Un puit, un corps, une corde, deux voitures, un ballon, des casques bleus, un chien, des enfants, des vieux, des femmes, des vaches et des mines. A Perfect Day repose comme le titre ne le cache pas sur un jour comme un autre en temps de guerre dans les Balkans.
Benicio Del Toro, Mélanie Thierry, Tim Robbins ou encore Olga Kurylenko se rendent coups pour coups dans une comédie décalée et un drame sensé autant que critique.
Signé Fernando León de Aranoa qui était jusque là inconnu au bataillon, A Perfect Day est un peu un OVNI tellement le point de vue est osé. Faire une comédie sur un sujet aussi dur que la guerre tout en dénonçant le décalage entre armée et humanitaires (et plus généralement des thèmes inhérents à la guerre, les Balkans, etc.).


Un décalage que l'on retrouve donc sur les deux fronts : celui du contenu du film et de la forme du film. Un scénario osé tournant au tour de choses et d'autres. Evidemment cette équipe d'humanitaires ne va pas sauver le monde tels des Avengers, ni s'affronter violemment comme Batman et Superman, mais ils vont (parfois malgré eux) changer la vie de ces quelques personnes que la guerre aura touchées. A la recherche épique d'une corde pour (enfin) libéré le puit de son poison jusqu'à l'intervention des casques bleus, c'est une épopée riche de rencontres, d'absurde, d'humours et d'aventures que notre groupe traverse.
On se complait à suivre Benicio Del Toro et Nikolas dans leur entraide : un ballon contre une corde...Trouver ces deux objets n'aura jamais été aussi tragique. La scène est d'ailleurs dramatiquement redoutable avec cette mise en scène intelligente où l'humour précède l'horreur. Où la débutante doit (aurait due) écouté l'expérimenté (une mine aurait pu se cacher dans le canapé après tout !).
Tout le jeu autour de la découverte est très intelligemment mené tout du long et le film ne se repose jamais sur le côté décalé que l'on aperçoit dés la première scène. Tim Robbins est succulent en Sébastien Loeb fou des Balkans jouant le sauteur d'obstacles du dimanche (Gauche ? Droite ? Suffit de suivre les vaches en fait, à retenir mes amis). Et à vrai dire c'est ce duo Robbins/Del Toro qui donne une vraie saveur et un vrai charisme. Leurs prestations crèvent l'écran et Olga Kurylenko parait tristement fade en face. Mélanie Thierry est elle plutôt honnête même si la plus value apportée par sa prestation reste minime. Derrière, Fedja Tukan donne une touche assez marrante quand il s'agit de traduire les propos de ses collègues. La scène où la route est barré est représentative de l'ambiance générale de A Perfect Day : Robbins faisant de l'humour, Damir traduisant, des prisonniers, des sous-entendus fabuleusement transmis par la caméra et le regard perçant de Del Toro. On frissonne autant qu'on rit et c'est assez rare de voir autant de décalage au sein d'une même scène (et ce n'est pas la seule du film !).

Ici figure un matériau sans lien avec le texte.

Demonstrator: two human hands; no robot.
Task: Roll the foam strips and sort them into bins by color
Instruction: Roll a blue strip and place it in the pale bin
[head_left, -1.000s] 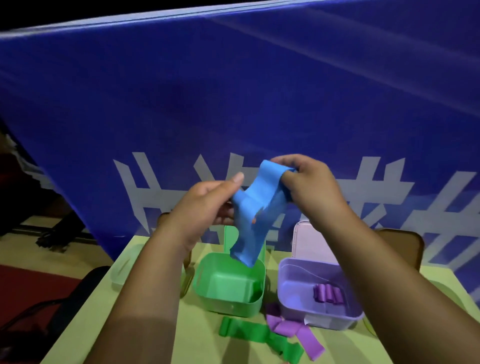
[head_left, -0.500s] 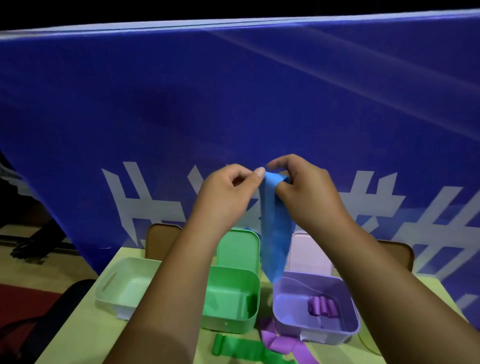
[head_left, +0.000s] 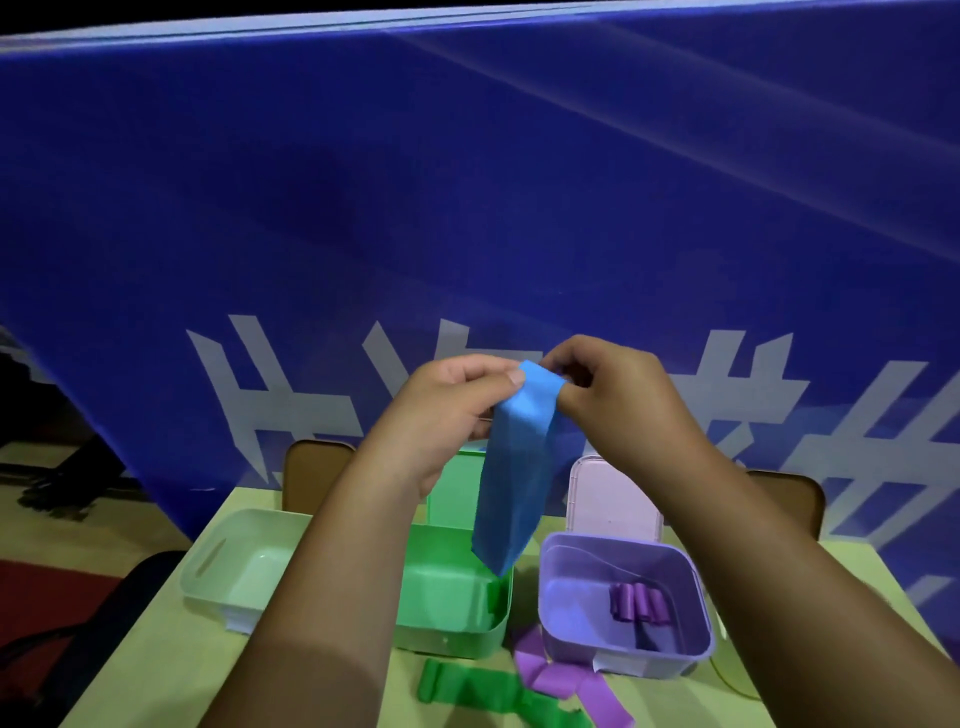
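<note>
A blue banner fills the background. At frame centre, left hand (head_left: 441, 410) and right hand (head_left: 618, 395) pinch the top edge of the blue foam strip (head_left: 514, 478), which hangs limp: light, soft, best rolled from that end.

A pale yellow-green table (head_left: 156, 639) stands low in the view. Right behind it a tall blue banner (head_left: 467, 208) fills most of the scene, with large white characters (head_left: 291, 410) across its lower part and faint streaks of glare higher up. Two brown rounded chair backs (head_left: 311, 475) (head_left: 792, 493) rise between the table's far edge and the banner. Left of the table lie tan flooring (head_left: 31, 457), a red carpet (head_left: 57, 587) and a dark rounded seat (head_left: 148, 571). The room is dim.
</note>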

Comme un symbole, ces humanitaires, au bout de leur périple et de leur nuit à la belle étoile (fucking cow ! C'était à gauche) dont on ne sera jamais si celle-ci était vraiment nécessaire, n'ont pas vraiment changer le monde. Ils auront essayé mais on ne sait pas si Nikolas a respecté son engagement envers Mambru, no spoil sur le puit et finalement on découvre qu'après une journée comme les autres ils vont se retrouver dans une rivière de merde (cette fois ce ne sera pas pour s'évader, désolé Tim). Symbolique ou juste une coïncidence, comme cette pluie. Tout cela pour dire que l'engagement de ses personnes est nécessaire même si le succès n'est pas toujours au rendez-vous.


La photographie générale de A Perfect Day est très belle, autant dans les paysages que certains plans (ceux autour du puits, ceux dans la maison de Nikolas, ceux autour de la route barrée, ceux de nuits, etc.). Le film est propre tout du long, drôle, tragique et décalé. Aussi optimiste que pessimiste, on prend un grand plaisir à suivre les aventures d'un groupe d'humanitaire pas comme les autres dans une journée comme une autre.
Une journée de merde, dans une guerre de merde où chacun aura vécu sa merde mais dans ce tas de merde, chacun aura essayer de vivre sa vie, à son échelle, dans son coin, autour d'un puit ou d'un drapeau blanc, pour signifier que personne n'abandonne et qu'ils sont tous, quelque soit leur but, déterminés à continuer à vivre, malgré la guerre et les emmerdes.